Un lato questo forse meno noto, ma l’esposizione di oltre sessanta ritratti, ci regala un Fattori da scoprire e ce lo rivela attento scrutatore della sua epoca.
La cugina Argia, Ritratto della prima moglie, Testo di buttero, solo per citarne alcuni, aprono come una finestra sulla società toscana di allora.

A conclusione del percorso di "firenze per Fattori", il Museo Alinari  ospiterà "Macchie di Luce. I Macchiaioli e la fotografia" (4 dicembre 2008 – 15 febbraio 2009).
I quadri dei Macchiaioli Signorini, Fattori e Borrani saranno messi a confronto con scatti fotografici dell’epoca provenienti sia dagli archivi Alinari che da quelli di altri fotografi.
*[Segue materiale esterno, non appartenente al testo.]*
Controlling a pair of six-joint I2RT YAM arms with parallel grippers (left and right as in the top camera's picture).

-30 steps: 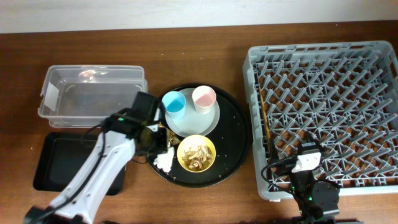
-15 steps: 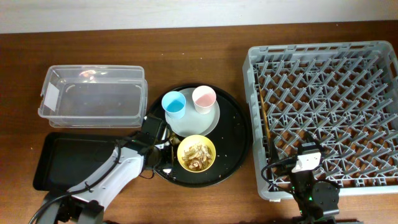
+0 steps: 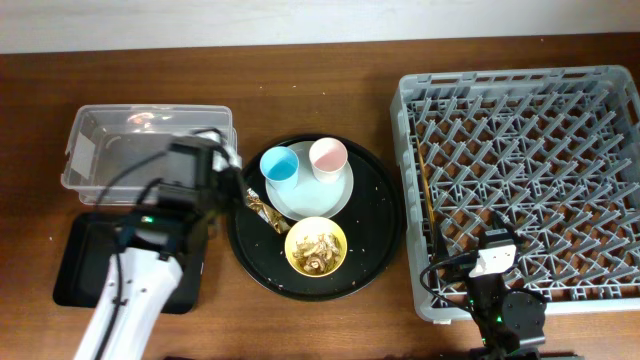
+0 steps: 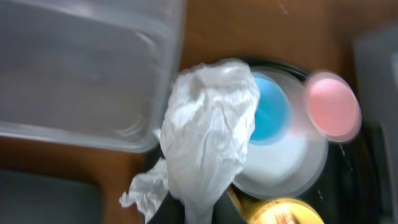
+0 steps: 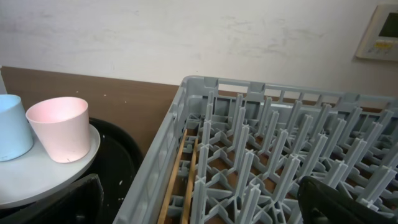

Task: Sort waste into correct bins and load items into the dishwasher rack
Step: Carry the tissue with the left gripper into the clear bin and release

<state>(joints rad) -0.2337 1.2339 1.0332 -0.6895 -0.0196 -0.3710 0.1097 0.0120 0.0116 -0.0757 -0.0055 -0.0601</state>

Questo permette di seguire quella linea di unione tra il nuovo della pittura e quello della tecnologia, sviluppatasi proprio in quelli anni, quando la fotografia sembrava entrare perfettamente in simbiosi con la pittura. 

E poi, senza dimenticarci che dove non c’è conservazione non c’è memoria, un convegno di esperti internazionali di restauro delle opere su legno e tela dell’800. Effetto luce, il 13 novembre presso il Salone dei Cinquecento di Palazzo Vecchio ed il 14 novembre all’Auditorium dell’Ente Cassa di Risparmio di Firenze (il cui contributo, ancora una volta, è stato essenziale per la realizzazione dell'intero percorso di Firenze per Fattori).

Di questo lungo viaggio nel mondo di Fattori, curato fin nei minimi particolari, dove niente è lasciato al caso, ma proposto con il preciso intento di valorizzarne l’opera ed il suo influsso nello scenario artistico italiano tra 800 e 900, vi riferiremo diffusamente non appena visitati i singoli eventi.